By Grant Podelco and Dora Slaba



Prague, 29 April 1999 (RFE/RL) - The ongoing conflict between NATO and Yugoslavia over the treatment of ethnic Albanians in the Serbian province of Kosovo continues to dominate editorials and commentaries in the Western press.

Some newspapers and analysts are also using the Kosovo conflict to question why Western powers are involved in Kosovo but not in other violence-plagued areas of the world, such as East Timor and Central Africa.

LOS ANGELES TIMES: Serbia is hated today for what it has done

In the Los Angeles Times today, William Pfaff writes that the Serbs seem unable to concede that the cause of their war with NATO is not the goals they have for the Serbian nation but how they have gone about getting what they want.

NATO, Pfaff says, has never sought Kosovo's independence but has only defended its autonomy. Western powers, he writes, have now set peace terms that logically imply independence because Yugoslav President Slobodan Milosevic's program of ethnic cleansing left them no alternative.

The West has become Serbia's enemy, Pfaff writes, because Milosevic's government has consistently responded to regional problems by committing what he called "atrocious violence" against civilians.

"Serbs," he writes, "generally refuse to accept that this is the explanation. But it is true. ... Serbia is hated today for what it has done, not for what it has wanted. Serbs must grasp this if they are to emerge from this crisis successfully."

WASHINGTON POST: Milosevic has left NATO with no decent alternative to waging more war

Columnist Jim Hoagland, writing in the Washington Post, says U.S. and European policy makers are assuming Milosevic will eventually yield control of Kosovo rather than absorb more NATO bombing. This assumption, Hoagland writes, ignores the accumulating evidence and needs to be revised urgently.

He says NATO has miscalculated Milosevic's intentions and that it is now time for alliance leaders to admit and correct their error. He says Washington and its European partners assumed all along that Milosevic would do anything to stay in power, including making a deal on Kosovo if enough force was applied. Instead, he writes, Milosevic made Kosovo's ethnic Albanian population the target of a "savage campaign to depopulate the province," catching NATO off-guard with a flood of refugees.

Hoagland says the air war may still work and should be intensified and prolonged. But he says Milosevic is still liable to up the ante and that a widening of the war on the ground, initiated by the Serbs, should now become the primary focus of NATO strategy.

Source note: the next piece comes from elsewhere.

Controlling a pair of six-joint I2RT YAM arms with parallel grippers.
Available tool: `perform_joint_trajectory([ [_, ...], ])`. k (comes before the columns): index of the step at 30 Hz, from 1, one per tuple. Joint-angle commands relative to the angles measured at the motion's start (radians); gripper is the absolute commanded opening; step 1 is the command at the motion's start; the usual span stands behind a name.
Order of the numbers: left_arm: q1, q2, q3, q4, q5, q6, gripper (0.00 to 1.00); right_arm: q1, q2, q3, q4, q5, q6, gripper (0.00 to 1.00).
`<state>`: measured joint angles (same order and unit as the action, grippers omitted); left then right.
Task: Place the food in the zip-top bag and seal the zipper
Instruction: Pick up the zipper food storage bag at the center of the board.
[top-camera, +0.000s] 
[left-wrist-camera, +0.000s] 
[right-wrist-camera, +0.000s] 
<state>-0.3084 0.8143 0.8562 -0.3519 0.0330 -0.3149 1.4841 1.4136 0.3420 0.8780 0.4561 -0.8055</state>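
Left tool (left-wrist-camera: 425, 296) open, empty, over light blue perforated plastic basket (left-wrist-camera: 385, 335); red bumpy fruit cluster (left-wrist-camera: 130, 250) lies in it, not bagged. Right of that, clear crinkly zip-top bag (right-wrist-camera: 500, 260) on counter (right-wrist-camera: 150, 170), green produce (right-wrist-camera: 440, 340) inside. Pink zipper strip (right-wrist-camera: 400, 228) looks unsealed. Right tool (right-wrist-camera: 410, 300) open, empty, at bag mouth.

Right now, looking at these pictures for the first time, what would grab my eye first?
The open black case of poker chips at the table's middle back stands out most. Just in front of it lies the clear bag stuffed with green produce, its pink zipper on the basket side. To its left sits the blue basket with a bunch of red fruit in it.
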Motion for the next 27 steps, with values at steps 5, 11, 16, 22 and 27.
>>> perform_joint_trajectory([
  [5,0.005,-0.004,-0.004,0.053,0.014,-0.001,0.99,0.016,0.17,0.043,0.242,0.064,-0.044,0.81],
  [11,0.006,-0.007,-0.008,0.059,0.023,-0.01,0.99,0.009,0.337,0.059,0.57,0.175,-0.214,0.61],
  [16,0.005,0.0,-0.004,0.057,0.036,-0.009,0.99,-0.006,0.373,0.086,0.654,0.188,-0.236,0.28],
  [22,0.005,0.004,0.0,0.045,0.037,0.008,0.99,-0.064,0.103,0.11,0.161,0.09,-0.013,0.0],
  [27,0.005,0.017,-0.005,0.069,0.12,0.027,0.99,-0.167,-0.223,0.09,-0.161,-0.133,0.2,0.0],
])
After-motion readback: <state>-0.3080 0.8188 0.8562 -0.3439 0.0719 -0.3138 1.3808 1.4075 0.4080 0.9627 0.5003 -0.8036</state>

Hoagland concludes by saying: "Milosevic has at each turn left NATO with no decent alternative to waging more war. The alliance cannot continue to base its strategy on the assessment that he will change now."

LA STAMPA: Western forces will only have to disarm, not fight



Italy's La Stampa newspaper, in an editorial, says the NATO bombing campaign has been a disaster for Milosevic and his regime. The Serbs, La Stampa writes, "used all their military potential against Kosovo's civilian population, but found no counter-measures against NATO's missiles."

At this point in the crisis, the newspaper writes, Milosevic is no longer acceptable as a party at the negotiating table. More than a month after bombing began, La Stampa says it makes no sense anymore to wonder whether it was necessary or effective. The air strikes have succeeded in weakening the Serb military.

La Stampa says that Belgrade's military machine is now so weakened that if NATO decides to send ground troops into Kosovo, western forces will only have to disarm -- not fight -- a Serb army in disarray.

NEW YORK TIMES: None of the options offers a quick solution

In an analysis in today's New York Times, Jane Perlez says the Clinton administration is faced with three choices in Kosovo, none of them appealing: an open-ended air campaign, the dispatch of ground troops or a diplomatic compromise. None of the options, she says, offers a quick solution.

Perlez says the U.S. has "choked off" debate about the use of ground troops in Kosovo, despite the urging of British Prime Minister Tony Blair to at least prepare for such an eventuality.

Perlez says the U.S. -- "with mounting eagerness" -- appears now to be focusing on a diplomatic strategy and is trying to use Russia to negotiate an exit to the Kosovo crisis. But she raises the question of whether Moscow -- acting as a mediator -- will really argue for NATO's five conditions for ending its bombing campaign, since Russia strongly opposed the use of military force in the first place.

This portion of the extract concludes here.